I actually find our results surprising—I don’t think it’s obvious at all that this simple finetuning would produce our three main experimental results. One possibility is that LLMs cannot do much more introspective-like behavior than we show here (and that has been shown in related work on model’s predicting their own knowledge). Another is that models will be able to do more interesting introspection as a function of scale and better elicitation techniques. (Note that we failed to elicitate introspection in GPT-3.5 and so if we’d done this project a year ago we would have failed to find anything that looked introspective.)
“Prompts involving longer responses” seems like a good start.
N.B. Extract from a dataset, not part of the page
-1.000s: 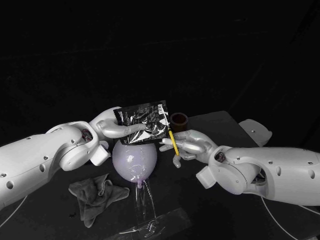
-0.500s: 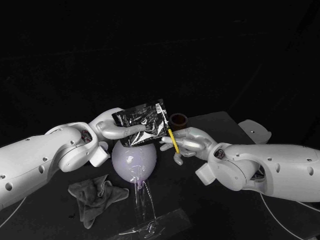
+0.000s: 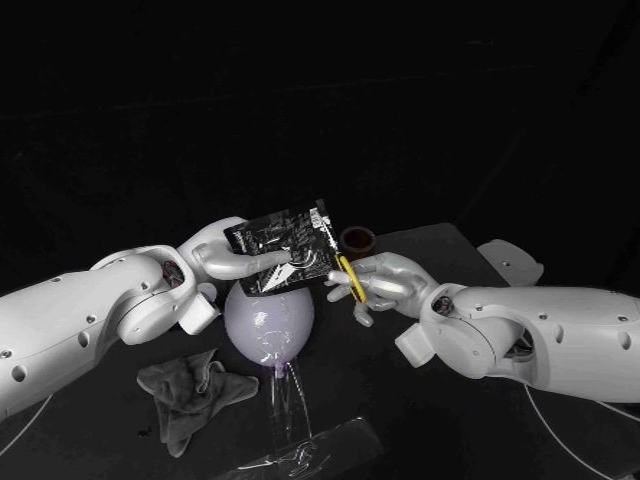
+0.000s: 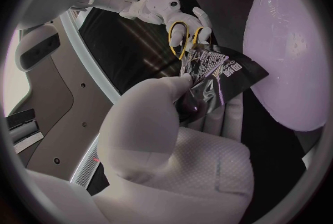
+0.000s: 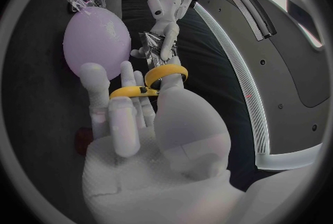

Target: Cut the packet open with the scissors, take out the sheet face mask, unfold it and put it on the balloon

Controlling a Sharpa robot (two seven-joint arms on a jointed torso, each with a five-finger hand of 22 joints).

Basically, if the model could “reflect on itself” in some sense, this presumably implies the ability to access some sort of hierarchical self-model, i. e., make high-level predictions about its behavior, without actually engaging in that behavior. For example, if it has a “personality trait” of “dislikes violent movies”, then its review of a slasher flick would presumably be negative – and it should be able to predict the sentiment of this review as negative in advance, without actually writing this review or running a detailed simulation of itself-writing-its-review.
The ability to engage in “self-simulation” already implies the above ability: if it has a model of itself detailed enough to instantiate it in its forward passes and then fetch its outputs, it’d presumably be even easier for it to just reason over that model without running a detailed simulation. (The same way, if you’re asked to predict whether you’d like a movie from a genre you hate, you don’t need to run an immersive mental simulation of watching the movie – you can just map the known self-fact “I dislike this genre” to “I would dislike this movie”.)
I agree about the “longer responses”.
I’m unsure about the “personality trait” framing. There are two senses of “introspection” for humans. One is introspecting on your current mental state (“I feel a headache starting”) and the other is being introspective about patterns in your behavior (e.g. “i tend to dislike violent movies” or “i tend to be shy among new people”). The former sense is more relevant to philosophy and psychology and less often discussed in daily life. The issue with the latter sense is that a model may not have privileged access to facts like this—i.e. if another model had the same observational data then it could learn the same fact.
So I’m most interested in the former kind of introspective, or in cases of the latter where it’d take large and diverse datasets (that are hard to construct) for another model to make the same kind of generalization.
That’s mostly what I had in mind as well. It still implies the ability to access a hierarchical model of your current state.
You’re not just able to access low-level facts like “I am currently outputting the string ‘disliked’”, you also have access to high-level facts like “I disliked the third scene because it was violent”, “I found the plot arcs boring”, “I hated this movie”, from which the low-level behaviors are generated.
Or using your example, “I feel a headache starting” is itself a high-level claim. The low-level claim is “I am experiencing a negative-valence sensation from the sensory modality A of magnitude X”, and the concept of a “headache” is a natural abstraction over a dataset of such low-level sensory experiences.